I've come to expect that the media is going to spin everything they report to make it sound infinitely worse than it actually is--bad news sells. But the last thing we need is parents panicking about medication errors and being afraid to take their children to the hospital. Vigilance on the part of both parents and healthcare providers is good. Panic--and subsequent distrust--is not. Distrust of medical professionals is one of the main factors that turns patients to supporting woo.

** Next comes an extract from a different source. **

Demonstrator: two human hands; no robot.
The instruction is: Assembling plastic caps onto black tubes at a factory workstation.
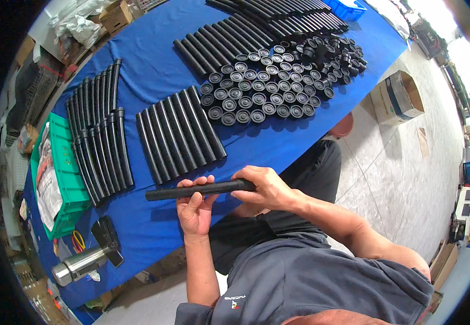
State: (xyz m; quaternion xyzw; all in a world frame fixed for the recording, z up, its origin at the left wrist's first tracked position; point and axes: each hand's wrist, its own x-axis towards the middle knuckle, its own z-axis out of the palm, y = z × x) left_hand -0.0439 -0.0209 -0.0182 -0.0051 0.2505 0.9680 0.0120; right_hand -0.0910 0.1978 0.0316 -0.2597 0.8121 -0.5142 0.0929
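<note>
A black tube (178, 192) lies level across both my hands near the front edge of the table. My left hand (195, 212) grips it around the middle, thumb on the near side and fingertips on the far side. With my right hand (267, 188) I am closed around its right end, and the fingers cover that end, so I cannot tell if a cap sits there. Just beyond is a row of plain black tubes (181, 135). Many round black caps (259, 98) stand grouped to the right of that row.
Capped black tubes (102, 154) lie at the left beside a green crate (72, 187). A steel flask (80, 265) and a dark phone-like object (106, 238) are near the left front. More tubes (229, 40) fill the far side of the blue-covered table (137, 51). A cardboard box (395, 100) stands on the floor.
</note>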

And since I can't resist plugging my own profession, let's not forget that well-trained pharmacists are crucial players in reducing medication errors.

2 comments:

Anonymous said...

It seems the media is getting medical stories more wrong every day. Thanks.

Anonymous said...

Excellent post! Saying that the media "over-hyped" this story is being way too charitable. The media got this completely utterly toally fucking wrong. And the reason is that journalism is dead, and all that is left is a bunch of craven despicable scrotum-licking sycophants looking to get their faces on fucking teevee.

The Founders are turning in their fucking graves at the thought of the pathetic craven wastrels that now constitute the degenerate Fourth Estate.

These disgusting assholes couldn't get a story like this right if their lives depended on it.